Il faut signaler qu'en 1992, le chapitre général des Dominicains demanda la réhabilitation de Maître Eckart; cette réhabilitation ne fut pas accordée: en effet, le Vatican répondit à Timothy Radcliffe, Maître de l’Ordre en 1992, “que ce n'était pas nécessaire car Maître Eckart n’avait jamais été condamné en son nom propre, mais seulement certaines de ses propositions.” Par conséquent, déclara le supérieur des dominicains, “nous sommes parfaitement libres de dire que Maître Eckart est un bon théologien orthodoxe.”

Henri Suso décéda à Ulm, le 25 janvier 1366, à l'âge de 70 ans. Sa vie fut écrite par une de ses filles spirituelles, Elsbet Stagel, religieuse dans un couvent où il exerçait son ministère. Il fut proclamé bienheureux en 1831. Il est fêté le 25 janvier.

Nous arrivons maintenant à la spiritualité d'Henri Suso, l'une des figures de la spiritualité de la fin du Moyen-Âge, spiritualité couramment appelée “mystique rhénane”. Proche de la théologie de saint Thomas d'Aquin, Henri Suso exalte le retrait progressif du monde sensible. Il contemple les souffrances du Christ pour mieux se diriger vers la perfection. Il estimait qu'il était comme le Serviteur de la Sagesse éternelle. Son livre, l’“Horloge de la Sagesse” fut le livre le plus lu en Allemagne au XVe siècle, devant l'Imitation se Jésus-Christ.

On a dit de Henri Suso que peu de Saints avaient eu pour Jésus un amour aussi vif et aussi tendre. Un jour, il prit un couteau et inscrivit sur sa poitrine le nom de Jésus. Alors il s'écria: “Ô amour unique de mon cœur et de mon âme! Ô mon Jésus! Voyez donc l'ardeur de ma passion pour Vous; je Vous ai imprimé dans ma chair, mais je voudrais aller jusqu'au centre de mon cœur; gravez-y Vous-même Votre saint nom avec des lettres éternelles qui ne s'effacent jamais!”

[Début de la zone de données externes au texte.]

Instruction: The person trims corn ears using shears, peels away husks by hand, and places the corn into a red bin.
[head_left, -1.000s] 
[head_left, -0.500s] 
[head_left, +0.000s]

Henri Suso savait adoucir la rigueur eckhartienne en contemplant l'humanité du Christ et ses souffrances. Son langage était plus doux que celui de Maître Eckart, ce qui ne l'empêchait pas de décrire le monde comme une ville en ruines où errent les âmes en quête de Dieu. Pour lui, seule l'âme détachée des contingences sensuelles et mentales, pouvait remonter à Dieu, et participer à l'effusion de son Amour.

Henri Suso ayant été chargé par son Ordre de visiter les couvents de moniales où il enseignait et guidait les consciences dont il avait la charge sur les voies de la sagesse éternelle fut violemment calomnié. Ses supérieurs l'envoyèrent à Ulm, ou il mourut le 25 janvier 1366.